CNA, a Northampton nonprofit, eases the transition into a new American life. The center helps immigrants with language instruction, resettlement challenges, employment assistance and legal services. Lyra, who left Brazil to come to America, found the center a safe haven in a society fraught with new dangers.
“When you arrive and you don’t know anybody, and you don’t know anything,” Lyra said. “The Center for New Americans becomes like a house, safe for you to be in, a place you come to learn English [and] you come to find support from the professionals, the teachers.”
The students became teachers on May 22 at the Shea Theatre. The annual fundraiser offered students the chance to display the arts of their home culture, including those of six South American countries and Spain, Thailand, Guinea, Nepal and Cape Verde. The program featured a fun video on how to cook pad thai, a popular dish of Thailand. Dancers swirled their brilliant skirts. A balladeer with a guitar sang and strummed. Students read poetry, drummed and sang with lots of audience involvement.
The balladeer, Javier Luengo-Garrido, of Chilean descent, sang a song, “Todavia Cantamos” – “We Will Sing” – that suggests past terrors. The song was written by Victor Herredia after his sister was “disappeared” by the military dictatorship. Luengo-Garrido dedicated the performance to Marty Nathan, a local activist who passed away last year, who often requested the song.

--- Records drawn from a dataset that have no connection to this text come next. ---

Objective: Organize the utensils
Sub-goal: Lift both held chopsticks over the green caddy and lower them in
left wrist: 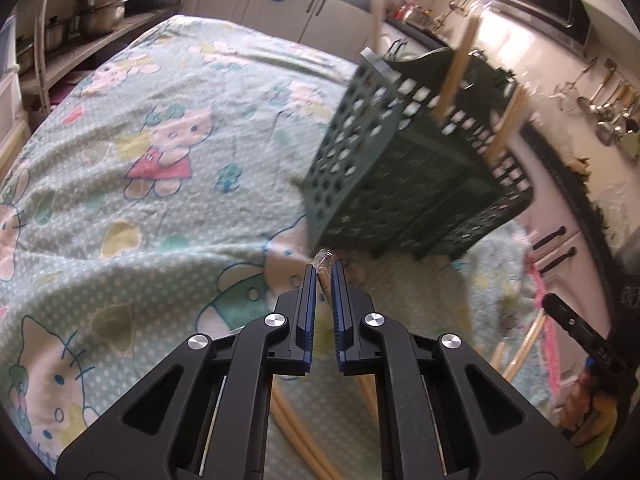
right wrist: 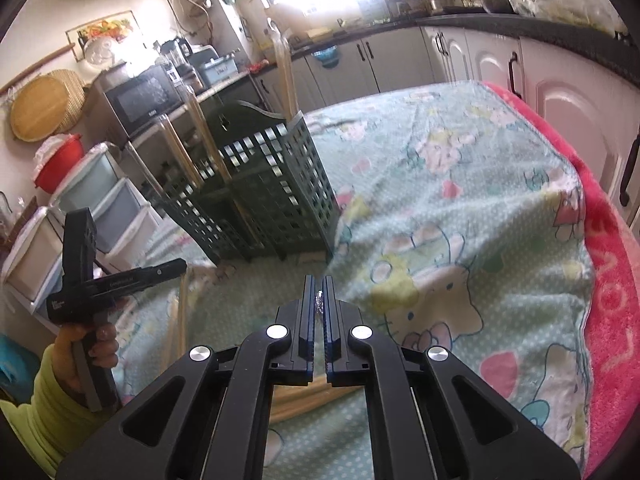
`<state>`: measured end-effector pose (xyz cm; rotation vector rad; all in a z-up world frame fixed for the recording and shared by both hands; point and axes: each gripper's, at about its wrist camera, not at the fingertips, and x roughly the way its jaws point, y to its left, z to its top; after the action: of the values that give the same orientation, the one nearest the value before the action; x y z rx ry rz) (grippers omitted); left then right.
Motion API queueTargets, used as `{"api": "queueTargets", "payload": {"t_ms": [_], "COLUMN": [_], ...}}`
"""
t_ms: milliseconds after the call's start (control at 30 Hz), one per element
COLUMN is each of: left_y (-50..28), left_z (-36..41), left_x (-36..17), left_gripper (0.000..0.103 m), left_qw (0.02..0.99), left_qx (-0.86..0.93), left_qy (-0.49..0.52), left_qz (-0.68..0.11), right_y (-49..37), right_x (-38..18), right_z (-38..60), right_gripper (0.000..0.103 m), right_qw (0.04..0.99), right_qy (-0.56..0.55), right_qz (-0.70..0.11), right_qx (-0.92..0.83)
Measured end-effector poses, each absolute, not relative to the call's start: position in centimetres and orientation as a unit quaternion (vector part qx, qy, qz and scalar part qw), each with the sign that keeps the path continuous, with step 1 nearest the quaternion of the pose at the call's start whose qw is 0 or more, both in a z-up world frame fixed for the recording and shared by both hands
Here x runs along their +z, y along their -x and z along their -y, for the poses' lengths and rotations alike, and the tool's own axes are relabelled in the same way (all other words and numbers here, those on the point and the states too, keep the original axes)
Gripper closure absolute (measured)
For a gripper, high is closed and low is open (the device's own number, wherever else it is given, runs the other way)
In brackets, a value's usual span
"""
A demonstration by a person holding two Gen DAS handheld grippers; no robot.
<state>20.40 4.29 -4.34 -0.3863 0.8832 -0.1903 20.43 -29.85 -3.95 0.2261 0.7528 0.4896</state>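
Two close wrist views angled down, both sharing green basket (left wrist: 404, 168) (right wrist: 260, 184).

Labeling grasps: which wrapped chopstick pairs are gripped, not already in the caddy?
Two: one in the left gripper, one in the right gripper, both clamped by wrapped tips. Others stand in the green caddy.

Table is covered by soft napped cloth (left wrist: 168, 208), mint with white dots and cartoon prints; a pink fleece blanket (right wrist: 612, 280) is seen beneath it. Utensil basket (left wrist: 400, 184) is made of matt dark green perforated plastic. Chopsticks (left wrist: 460, 68) in it look like pale wood, tips wrapped in glossy clear film. Left gripper (left wrist: 323, 276) is matt black plastic with ribbed blue pads and shiny metal pins. Stacked pots (left wrist: 102, 10) are polished metal.
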Motion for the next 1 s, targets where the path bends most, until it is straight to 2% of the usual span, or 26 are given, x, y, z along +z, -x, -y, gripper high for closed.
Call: {"api": "queueTargets", "payload": {"t_ms": [367,1000], "left_y": [-18.1,-17.2], "left_z": [-2.9,-1.6], "left_x": [2.3,10.2], "left_gripper": [0.100,0.101], "left_qw": [0.909,0.938], "left_qx": [-0.132,-0.163], "left_qy": [0.175,0.145], "left_qz": [-0.355,-0.270], "right_y": [-18.9,-18.3], "right_x": [1.3,8.6], "right_z": [28.1,25.5], "right_gripper": [0.100,0.100], "right_qw": [0.915,0.934], "right_qy": [-0.083,-0.036], "right_qz": [-0.298,-0.216], "right_qx": [0.259,0.282]}}
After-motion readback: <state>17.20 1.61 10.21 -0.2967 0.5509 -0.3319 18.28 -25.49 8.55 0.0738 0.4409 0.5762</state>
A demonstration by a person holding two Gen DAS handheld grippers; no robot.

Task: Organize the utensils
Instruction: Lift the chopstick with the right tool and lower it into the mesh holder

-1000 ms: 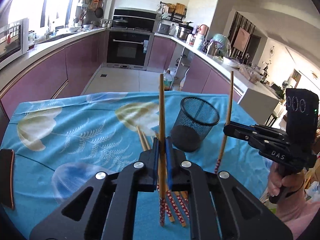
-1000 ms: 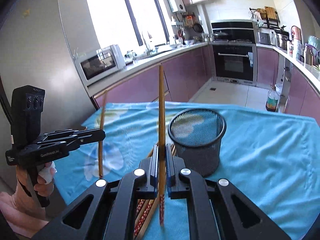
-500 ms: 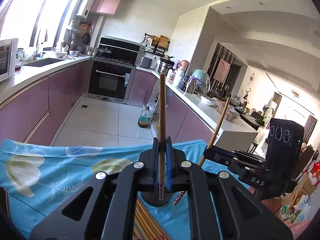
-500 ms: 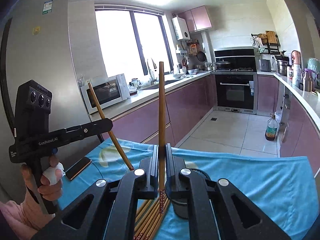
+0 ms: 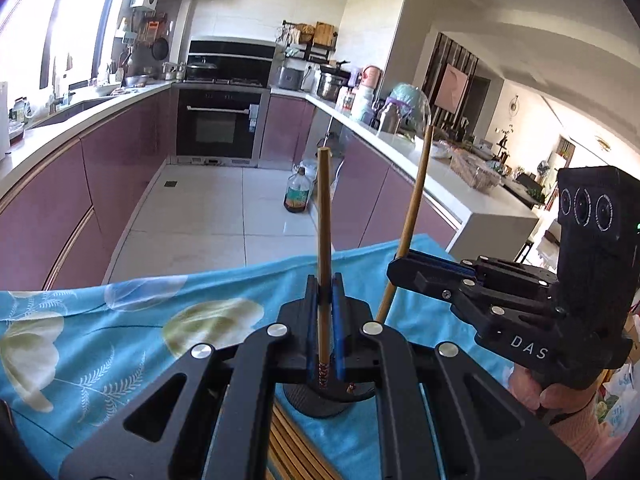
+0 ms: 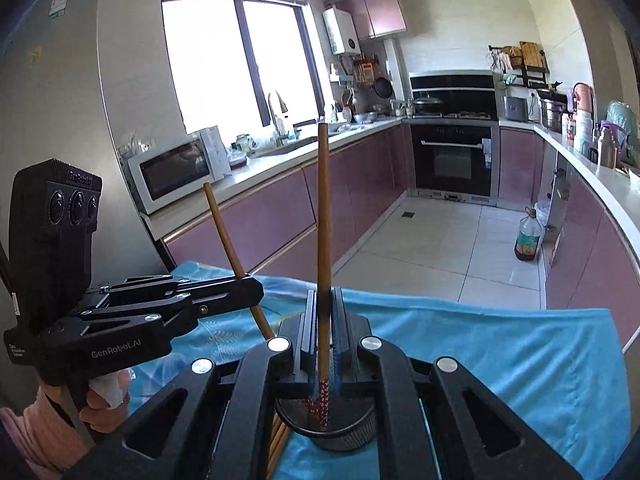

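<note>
My left gripper (image 5: 325, 292) is shut on an upright wooden chopstick (image 5: 324, 220). Its red patterned lower end hangs over the black mesh cup (image 5: 320, 404), which is mostly hidden under the jaws. At the right, my right gripper (image 5: 400, 268) holds a second chopstick (image 5: 416, 200), tilted. In the right wrist view, my right gripper (image 6: 325, 304) is shut on that chopstick (image 6: 323, 220), whose patterned end is at the mouth of the cup (image 6: 344, 432). My left gripper (image 6: 252, 292) stands at the left with its chopstick (image 6: 222, 224) leaning. Several loose chopsticks (image 6: 280, 436) lie beside the cup.
A blue floral tablecloth (image 5: 100, 340) covers the table, whose far edge drops to the tiled kitchen floor. An oil bottle (image 5: 298, 196) stands on the floor. Purple cabinets and counters line both sides. A person's hand (image 5: 560, 396) grips the right handle.
Both grippers have risen and moved over the cup with their chopsticks. The cup, earlier ahead of the jaws, now sits beneath them, and the two chopsticks lean towards each other.
</note>
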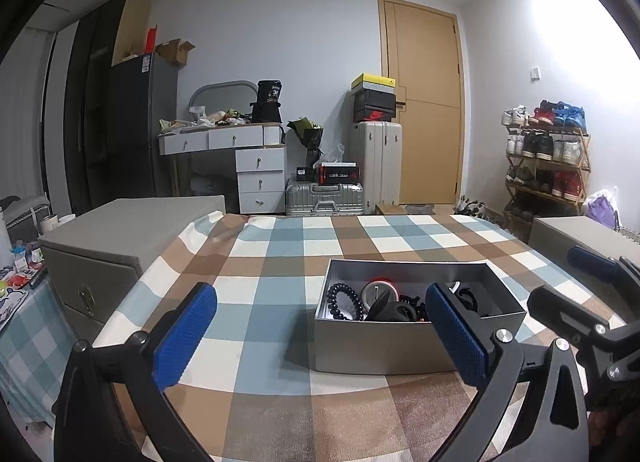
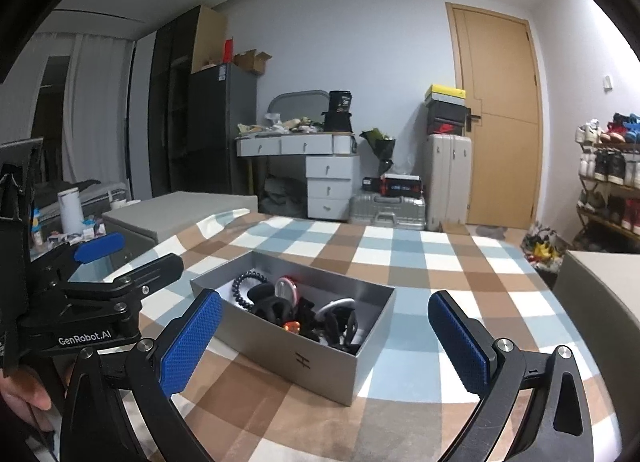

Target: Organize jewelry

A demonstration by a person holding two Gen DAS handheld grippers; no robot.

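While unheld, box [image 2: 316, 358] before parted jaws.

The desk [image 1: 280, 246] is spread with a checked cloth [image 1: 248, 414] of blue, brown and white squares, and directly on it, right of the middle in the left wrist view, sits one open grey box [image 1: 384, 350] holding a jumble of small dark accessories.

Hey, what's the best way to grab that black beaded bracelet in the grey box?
Judging from both views, come straight down from above with the right gripper. Pinch the black beaded bracelet on its arc nearest the grey box corner, where the beads lie clear of the tangled hair clips.
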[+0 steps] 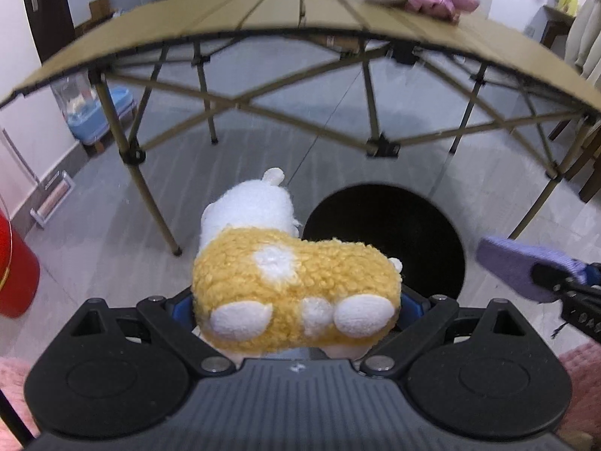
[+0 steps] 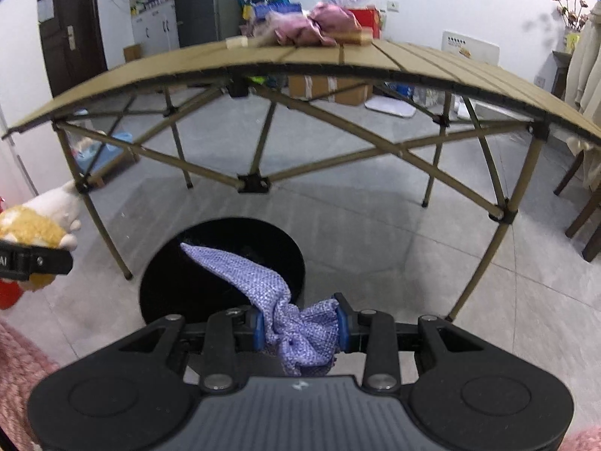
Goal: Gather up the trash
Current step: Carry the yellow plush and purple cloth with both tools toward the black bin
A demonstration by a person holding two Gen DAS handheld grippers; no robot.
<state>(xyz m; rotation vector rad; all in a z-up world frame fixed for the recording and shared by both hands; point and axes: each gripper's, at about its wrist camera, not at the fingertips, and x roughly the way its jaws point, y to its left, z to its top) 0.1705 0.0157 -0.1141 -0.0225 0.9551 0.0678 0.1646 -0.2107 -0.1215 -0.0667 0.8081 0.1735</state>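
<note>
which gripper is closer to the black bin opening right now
Right. The right gripper, clamping the purple cloth, hangs over the black bin; the left gripper, holding the plush toy, sits beside it.

Left tool (image 1: 296,308) and right tool (image 2: 299,326) — both angled downward, jaws clamped.

Left black two-finger gripper (image 1: 296,308): matte black plastic body with a ribbed grey centre panel bearing a small white mark, two round black side housings with embossed discs, angled link arms fixed by silver screws, blue finger pads (image 1: 183,310). Right black two-finger gripper (image 2: 299,325): same build, blue pads (image 2: 258,329). Fuzzy pink sleeves (image 2: 18,360) show at the near corners.
</note>
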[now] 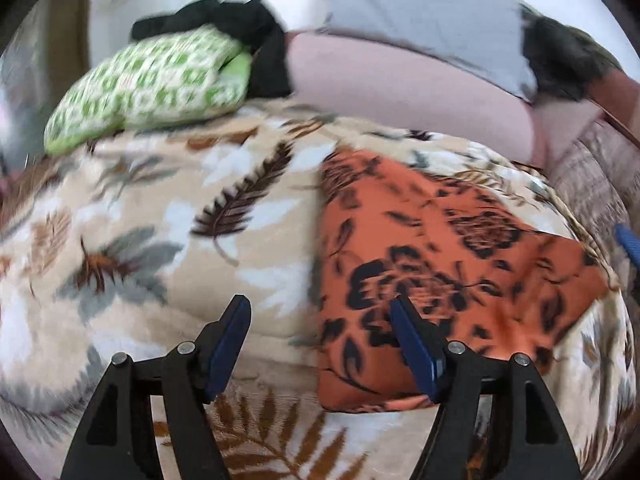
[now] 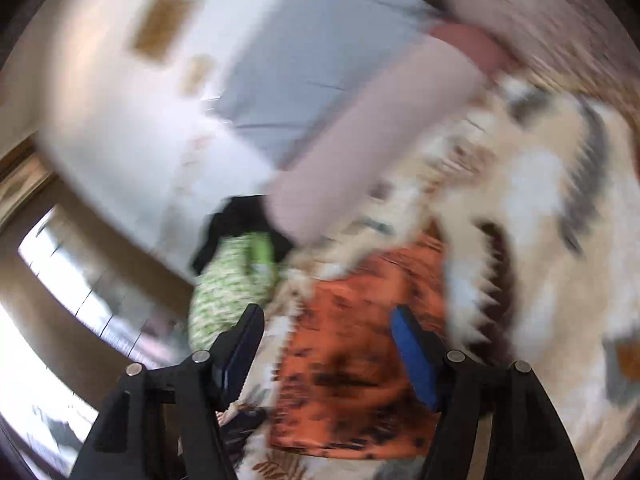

Victoria Maillo de Aquilera, from Spain, read her poem, “No me siento de aqui y yo no soy de alla,” that spoke to a loss of emotional moorings and a sense of insecurity that immigrants often feel. Her poem, “I don’t feel like I am from here and I am not from there anymore”, includes the lines, “I think in Spanish and I have to speak in English … I am Meilo here and Maillo there, and sometimes they make me feel silly in both.” The poem repeats the title a number of times, emphasizing the emotional difficulties Maillo and other immigrants live with.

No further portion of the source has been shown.